## WORK TO COMPLETE
Please go line by line through the material and copy each one containing the word "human".

## TASK INPUTS
________________________________________
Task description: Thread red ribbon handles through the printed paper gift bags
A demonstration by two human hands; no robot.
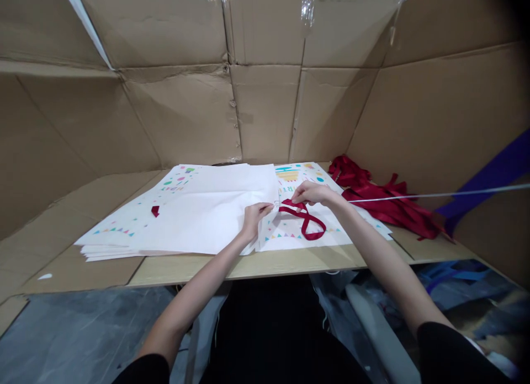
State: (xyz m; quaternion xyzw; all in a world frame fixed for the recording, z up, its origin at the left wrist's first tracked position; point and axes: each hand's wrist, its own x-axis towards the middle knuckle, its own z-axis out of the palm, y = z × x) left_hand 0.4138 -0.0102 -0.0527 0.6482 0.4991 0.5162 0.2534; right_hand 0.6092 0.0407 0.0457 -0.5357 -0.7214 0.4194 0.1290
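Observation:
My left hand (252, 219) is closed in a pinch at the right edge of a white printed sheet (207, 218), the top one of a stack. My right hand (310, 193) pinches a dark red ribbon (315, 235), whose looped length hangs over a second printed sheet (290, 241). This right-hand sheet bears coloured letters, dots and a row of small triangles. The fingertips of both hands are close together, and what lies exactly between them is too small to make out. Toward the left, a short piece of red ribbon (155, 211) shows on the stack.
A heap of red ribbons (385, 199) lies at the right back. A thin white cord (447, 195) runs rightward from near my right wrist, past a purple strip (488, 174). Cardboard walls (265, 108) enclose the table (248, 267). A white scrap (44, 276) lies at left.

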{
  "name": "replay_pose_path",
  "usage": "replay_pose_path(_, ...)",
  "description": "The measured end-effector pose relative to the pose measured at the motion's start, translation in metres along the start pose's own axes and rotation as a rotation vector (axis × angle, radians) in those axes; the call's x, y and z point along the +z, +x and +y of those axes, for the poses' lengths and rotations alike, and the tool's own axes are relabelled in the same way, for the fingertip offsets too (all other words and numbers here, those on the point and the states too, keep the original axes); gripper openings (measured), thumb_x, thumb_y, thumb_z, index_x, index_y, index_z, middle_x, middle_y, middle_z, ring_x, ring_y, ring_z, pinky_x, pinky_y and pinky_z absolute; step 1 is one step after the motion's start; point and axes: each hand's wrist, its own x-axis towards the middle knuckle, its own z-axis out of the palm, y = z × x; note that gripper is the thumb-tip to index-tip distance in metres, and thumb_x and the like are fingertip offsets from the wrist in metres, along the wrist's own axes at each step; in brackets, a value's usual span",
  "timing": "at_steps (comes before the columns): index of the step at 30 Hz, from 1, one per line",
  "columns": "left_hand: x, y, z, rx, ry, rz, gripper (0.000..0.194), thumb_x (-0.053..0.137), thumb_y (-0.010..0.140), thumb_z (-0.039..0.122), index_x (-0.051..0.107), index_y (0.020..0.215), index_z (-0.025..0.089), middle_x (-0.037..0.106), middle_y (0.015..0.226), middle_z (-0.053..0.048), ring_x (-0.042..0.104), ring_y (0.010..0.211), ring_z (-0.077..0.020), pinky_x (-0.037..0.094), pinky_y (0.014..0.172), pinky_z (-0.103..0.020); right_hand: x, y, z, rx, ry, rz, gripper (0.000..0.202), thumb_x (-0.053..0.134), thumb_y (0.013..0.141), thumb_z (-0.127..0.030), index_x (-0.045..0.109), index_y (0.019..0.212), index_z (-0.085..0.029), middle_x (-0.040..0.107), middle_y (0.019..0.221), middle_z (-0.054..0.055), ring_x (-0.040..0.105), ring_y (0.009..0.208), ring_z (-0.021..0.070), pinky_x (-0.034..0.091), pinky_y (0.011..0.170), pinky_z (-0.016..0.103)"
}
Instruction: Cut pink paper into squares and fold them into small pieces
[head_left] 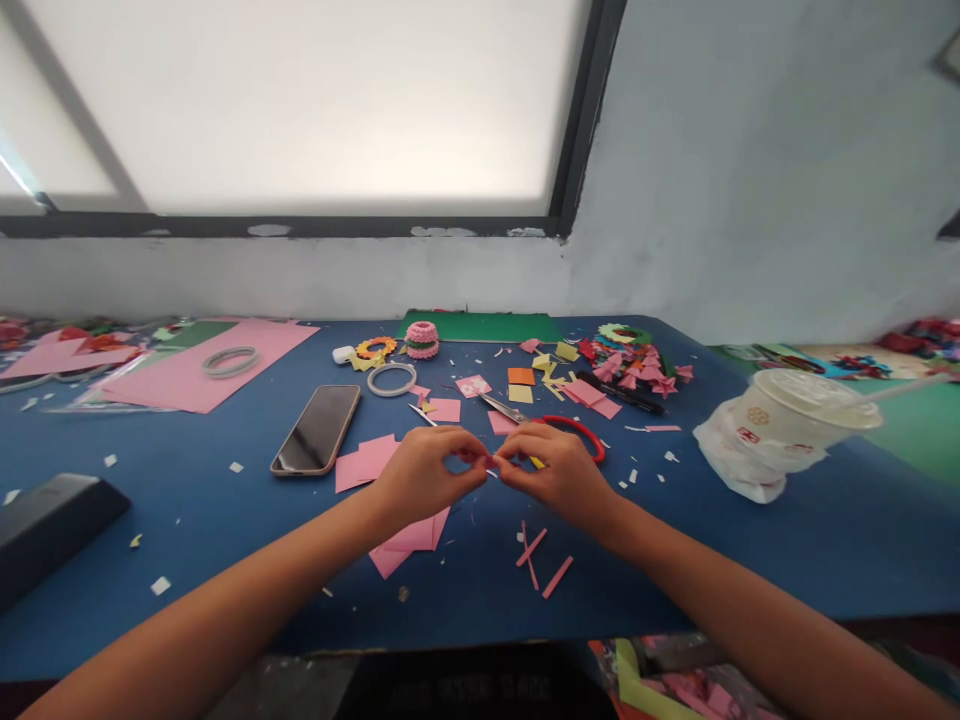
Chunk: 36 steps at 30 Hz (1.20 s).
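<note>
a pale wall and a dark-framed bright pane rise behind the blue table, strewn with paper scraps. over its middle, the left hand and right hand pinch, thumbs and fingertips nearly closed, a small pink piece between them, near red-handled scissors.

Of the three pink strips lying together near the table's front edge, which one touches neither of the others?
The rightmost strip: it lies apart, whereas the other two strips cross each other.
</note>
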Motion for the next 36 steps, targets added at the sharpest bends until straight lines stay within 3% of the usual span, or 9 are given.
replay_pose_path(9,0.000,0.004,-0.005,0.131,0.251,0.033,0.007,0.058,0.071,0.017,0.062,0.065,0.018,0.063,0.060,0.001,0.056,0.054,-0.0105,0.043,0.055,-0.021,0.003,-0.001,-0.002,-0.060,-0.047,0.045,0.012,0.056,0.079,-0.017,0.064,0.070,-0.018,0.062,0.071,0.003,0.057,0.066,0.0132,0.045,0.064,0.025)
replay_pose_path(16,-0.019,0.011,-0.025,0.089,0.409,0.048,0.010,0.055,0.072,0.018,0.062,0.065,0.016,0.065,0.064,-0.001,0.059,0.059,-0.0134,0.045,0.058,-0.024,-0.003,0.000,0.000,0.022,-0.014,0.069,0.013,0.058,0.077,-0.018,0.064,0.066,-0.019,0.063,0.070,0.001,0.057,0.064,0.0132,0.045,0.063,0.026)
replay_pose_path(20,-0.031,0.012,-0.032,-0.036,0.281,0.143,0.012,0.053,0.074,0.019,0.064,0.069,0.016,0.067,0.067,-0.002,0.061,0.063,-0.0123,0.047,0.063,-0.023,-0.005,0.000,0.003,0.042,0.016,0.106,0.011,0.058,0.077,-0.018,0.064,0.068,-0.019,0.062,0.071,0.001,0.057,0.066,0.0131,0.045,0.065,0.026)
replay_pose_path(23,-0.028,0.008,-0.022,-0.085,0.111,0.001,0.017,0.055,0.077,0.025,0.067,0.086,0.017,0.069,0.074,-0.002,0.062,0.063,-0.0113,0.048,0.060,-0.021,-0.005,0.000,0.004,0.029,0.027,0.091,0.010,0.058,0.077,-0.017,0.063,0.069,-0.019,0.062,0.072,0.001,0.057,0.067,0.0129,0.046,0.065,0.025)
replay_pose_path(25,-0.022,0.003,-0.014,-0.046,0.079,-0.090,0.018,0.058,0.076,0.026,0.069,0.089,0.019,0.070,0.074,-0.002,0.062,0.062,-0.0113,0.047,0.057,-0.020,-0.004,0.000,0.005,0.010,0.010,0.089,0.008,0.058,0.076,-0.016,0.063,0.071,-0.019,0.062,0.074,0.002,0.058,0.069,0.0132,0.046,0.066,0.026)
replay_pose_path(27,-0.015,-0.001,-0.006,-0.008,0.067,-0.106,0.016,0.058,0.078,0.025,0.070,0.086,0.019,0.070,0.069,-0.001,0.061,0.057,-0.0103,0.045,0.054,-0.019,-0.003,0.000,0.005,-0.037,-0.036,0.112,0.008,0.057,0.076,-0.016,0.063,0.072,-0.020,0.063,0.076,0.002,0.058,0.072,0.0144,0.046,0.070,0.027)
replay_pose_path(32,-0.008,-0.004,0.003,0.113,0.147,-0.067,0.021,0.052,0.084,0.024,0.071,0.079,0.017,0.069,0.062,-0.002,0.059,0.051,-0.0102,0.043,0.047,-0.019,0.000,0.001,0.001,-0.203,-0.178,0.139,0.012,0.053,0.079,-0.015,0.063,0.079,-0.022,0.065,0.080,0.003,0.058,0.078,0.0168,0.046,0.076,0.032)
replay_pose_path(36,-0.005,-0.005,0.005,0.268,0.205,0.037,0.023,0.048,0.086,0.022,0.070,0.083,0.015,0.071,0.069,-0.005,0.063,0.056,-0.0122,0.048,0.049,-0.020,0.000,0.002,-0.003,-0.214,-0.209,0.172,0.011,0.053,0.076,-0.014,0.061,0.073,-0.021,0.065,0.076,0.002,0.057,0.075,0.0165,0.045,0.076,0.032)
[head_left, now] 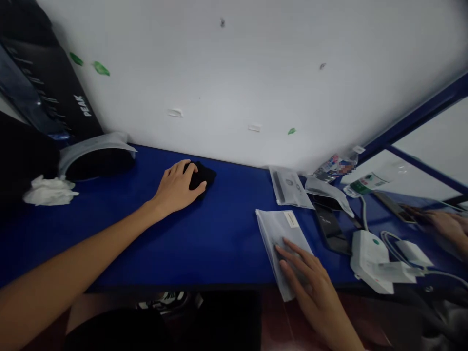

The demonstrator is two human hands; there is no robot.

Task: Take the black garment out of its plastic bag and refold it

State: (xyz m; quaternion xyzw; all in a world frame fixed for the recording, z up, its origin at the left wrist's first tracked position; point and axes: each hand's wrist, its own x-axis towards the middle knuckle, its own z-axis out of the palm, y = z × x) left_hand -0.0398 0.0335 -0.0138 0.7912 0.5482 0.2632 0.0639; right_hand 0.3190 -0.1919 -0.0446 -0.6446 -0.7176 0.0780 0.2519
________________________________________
## WRITTEN RESPONSE
A demonstration by two human hands; no robot.
The demonstrator is two human hands; there is no robot.

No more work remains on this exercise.